作者: Cheng, C.;Hu, J.;Zhi, Y.;Su, J. J.;Huang, B. Q.;Zhang, X. K.
作者机构:
关键词: Cyperus esculentus;ADP-glucose pyrophosphorylase;Small subunit;Gene cloning
期刊名称:GENETICS AND MOLECULAR RESEARCH ( 影响因子:0.764; 五年影响因子:0.912 )
ISSN: 1676-5680
年卷期: 2015 年 14 卷 4 期
页码:
收录情况: SCI
摘要: ADP-glucose pyrophosphorylase (ADPGlcPPase) controls the first committed step of starch synthesis by catalyzing the biosynthesis of ADP-glucose from glucose-phosphate and ATP. It is a tetrameric protein consisting of two small and two large subunits. The small subunits have a catalytic function, while the large subunits regulate the enzyme activity. Cyperus esculentus (yellow nutsedge) is a perennial C-4 plant grown from rhizomes and tubers. Previous studies on yellow nutsedge have mostly focused on the morphology and cultivation of tubers, their application in food, and biochemical analyses of the tubers. In this study, the gene encoding the ADPGlcPPase small subunit (CeAGPS) in yellow nutsedge was cloned and characterized. The full-length CeAGPS cDNA sequence contained an 81-bp 5'-untranslated region (UTR), a 188-bp 3'-UTR, and a 1539-bp open reading frame encoding 512-amino acid residues. The genomic sequence of CeAGPS comprises a nine exon-eight intron structure similar to the previously reported cotton and Arabidopsis thaliana AGPS genes.
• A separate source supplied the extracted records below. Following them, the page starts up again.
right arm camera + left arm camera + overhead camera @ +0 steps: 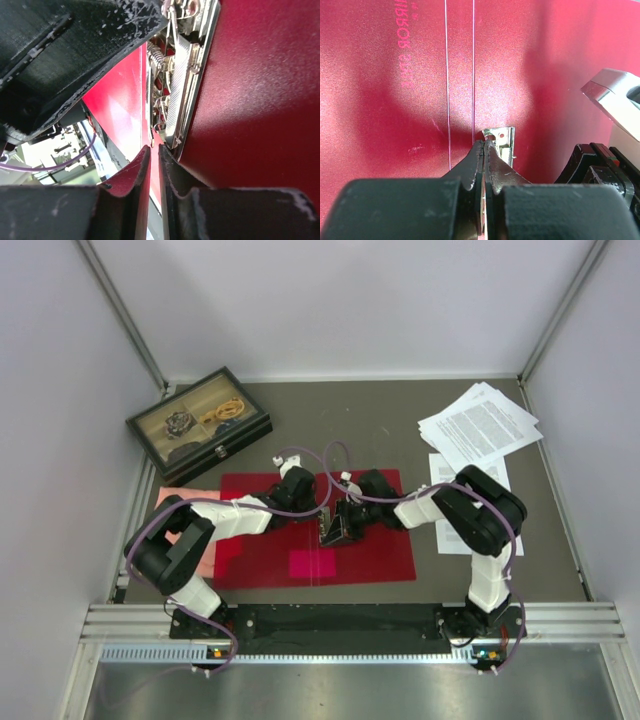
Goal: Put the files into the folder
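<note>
From above we see the folder [260,560] open at center and the files [480,425] far right with open room, yet both arms crowd the metal clip [335,527] and could collide. Left wrist: the left gripper's [484,145] jaws pinch that clip, which may snap back if they slip. Right wrist: the right gripper's [154,149] jaws sit nearly closed beside it, hold unclear.

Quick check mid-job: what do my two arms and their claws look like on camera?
Both the left arm and right arm have white links between bulky black joints, each trailed by a thin purple cable. The left claw and right claw have black, curved, tapering fingers.
</note>
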Robot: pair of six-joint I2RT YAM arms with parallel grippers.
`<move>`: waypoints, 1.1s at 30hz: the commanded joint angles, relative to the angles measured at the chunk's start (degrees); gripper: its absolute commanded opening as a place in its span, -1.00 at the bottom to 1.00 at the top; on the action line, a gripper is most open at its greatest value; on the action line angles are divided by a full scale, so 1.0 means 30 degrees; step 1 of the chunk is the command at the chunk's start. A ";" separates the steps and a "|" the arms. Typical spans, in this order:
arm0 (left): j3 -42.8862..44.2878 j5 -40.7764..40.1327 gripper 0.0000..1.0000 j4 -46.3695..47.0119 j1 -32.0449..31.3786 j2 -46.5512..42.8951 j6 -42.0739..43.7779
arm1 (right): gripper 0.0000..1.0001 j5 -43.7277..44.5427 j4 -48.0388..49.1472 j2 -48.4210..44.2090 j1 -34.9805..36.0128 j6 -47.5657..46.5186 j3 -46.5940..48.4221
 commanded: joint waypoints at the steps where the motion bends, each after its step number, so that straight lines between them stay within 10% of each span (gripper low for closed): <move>1: -0.0662 -0.0560 -1.00 -0.1751 0.0118 0.0517 0.0314 | -0.77 0.1858 -0.0702 0.0621 -0.0473 -0.0991 0.0719; 33: -0.0750 -0.0385 -1.00 -0.2044 -0.0058 0.0517 -0.0155 | -0.76 0.2093 -0.2839 0.1030 -0.1264 -0.2221 0.3150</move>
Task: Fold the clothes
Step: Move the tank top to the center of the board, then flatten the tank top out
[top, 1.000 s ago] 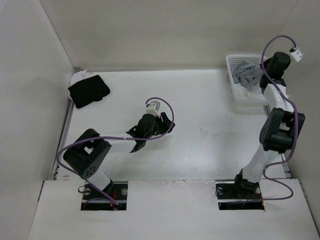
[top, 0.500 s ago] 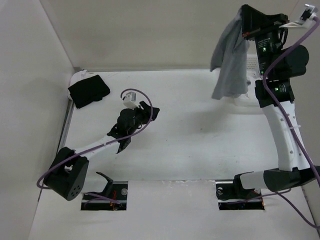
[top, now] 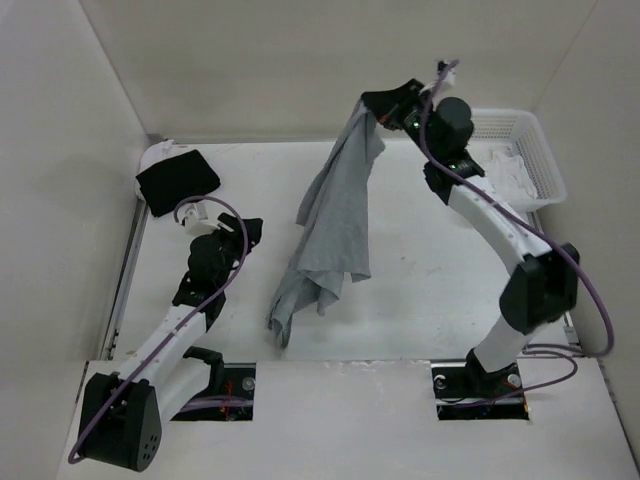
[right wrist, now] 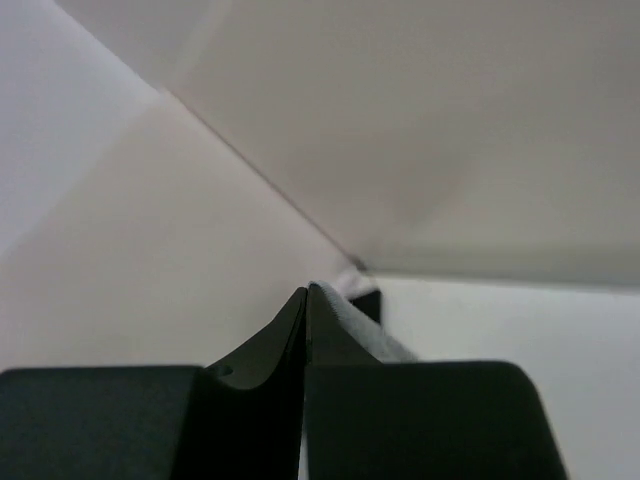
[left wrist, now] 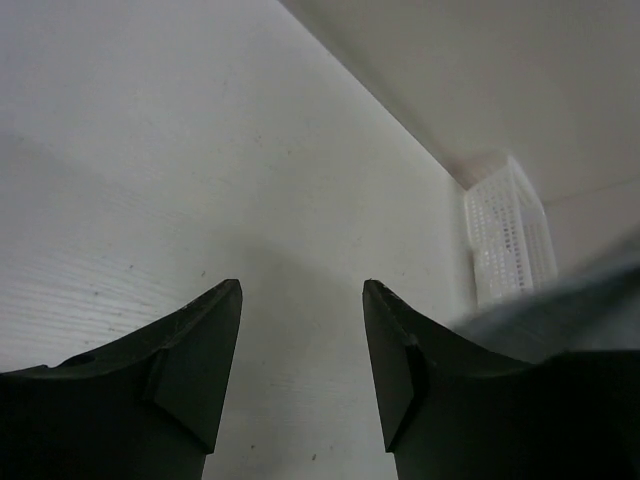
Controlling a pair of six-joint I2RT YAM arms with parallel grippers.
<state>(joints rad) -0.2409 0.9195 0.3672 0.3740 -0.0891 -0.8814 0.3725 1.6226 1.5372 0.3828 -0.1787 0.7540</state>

The deduced translation product of the CeAGPS gene contained a well-conserved catalytic domain and regulatory elements typical of plant AGPS. Reverse transcriptase polymerase chain reaction amplification of the target gene in various plant parts using gene-specific primers indicated that the expression of CeAGPS was most abundant in the tuber, and relatively lower in nutsedge roots.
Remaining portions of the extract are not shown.